The thrust of that letter was that small stakeholders, particularly P&P holders, should receive more. A short while later, Hyflux accepted SIAS’s suggestions.
SIAS also did not hesitate to call for a change of management when it saw fit – in its press statement of 25 April 2019 titled “About time Olivia Lum steps down and Hyflux needs to build trust’’ issued about eleven months after the start of the saga, it said “many do not believe that Olivia Lum and current management can rise to the occasion to meet the challenges ahead’’ and urged the company not to delay a change of management any longer.
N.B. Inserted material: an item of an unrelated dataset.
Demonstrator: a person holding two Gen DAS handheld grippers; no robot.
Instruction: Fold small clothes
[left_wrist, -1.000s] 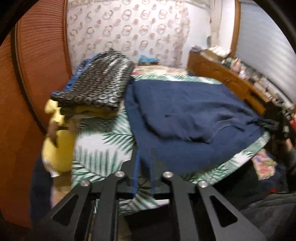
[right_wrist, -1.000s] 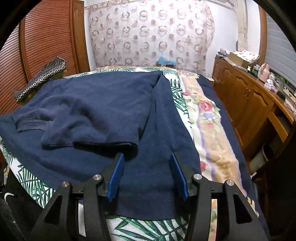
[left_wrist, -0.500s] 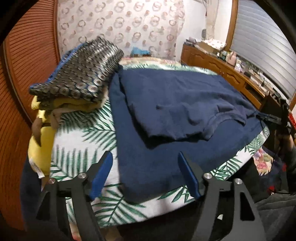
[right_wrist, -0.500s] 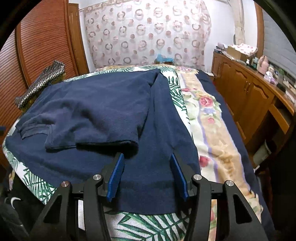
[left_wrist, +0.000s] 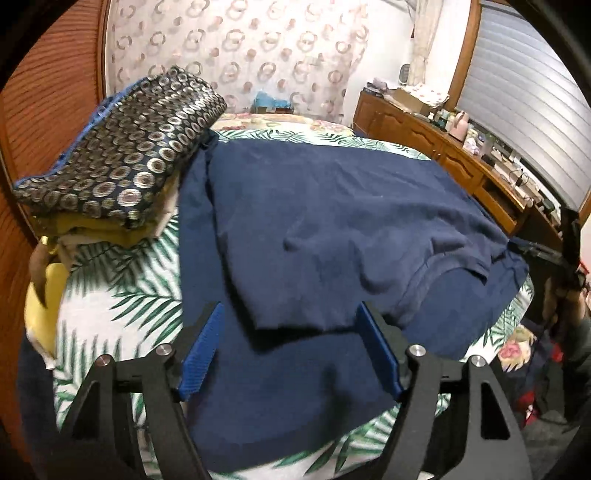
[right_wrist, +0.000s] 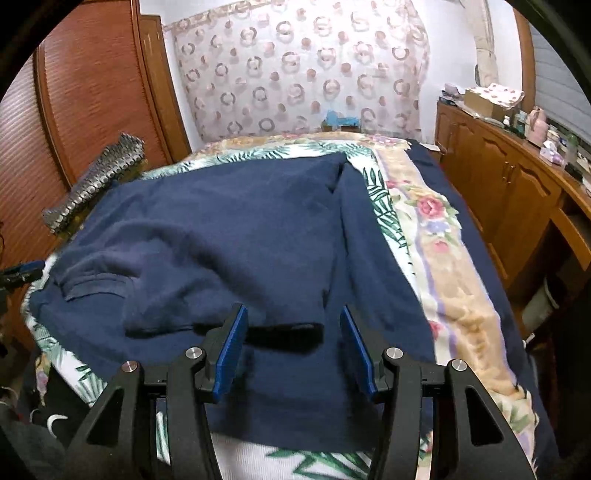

When it was made known that corporate advisory firm nTan’s contract provided for a whopping S$25m “success fee’’, SIAS on 13 Jan 2020 sent a letter to Hyflux’s Board on behalf of PnP holders stating that the sum was inordinately large compared to the S$50m compensation that at the time was being offered to those investors while also asking the Board to explain nTan’s exact role and to justify the fee. That to the investors and creditors was not certainly “treating everyone fairly”.
When a new potential “white knight’’ emerged in the form of a company named Aqua Munda, SIAS on 30 December 2019 SIAS released a press statement, calling for more transparency from Aqua Munda on its plans for Hyflux.
Starting in July 2018, SIAS organised numerous townhall meetings between the company and stakeholders at which financial and legal advice was provided for the benefit of retail investors.
Hundreds of questions were posed at these meetings and all answers were published on SIAS’s website.
It therefore hugely disappointing that all these efforts have come to naught, the company is to be wound up and PnP holders will not recoup anything. The only consolation, if it can be called that, is the experience SIAS has gained over the past three years should prove invaluable if similar situations were to arise in the future. More efforts and initiatives will be deployed by SIAS in future to prepare our investors to make the right choices and appreciate risks.
Going forward, if the official investigation by the Commercial Affairs Department (CAD) into the Board’s conduct yielded any actionable wrongdoing, SIAS would fully support the investors’ redress for compensation in our Courts.
This Hyflux saga is a lesson for directors who fail to observe their responsibility and they can be sure that they will be hauled to accountability.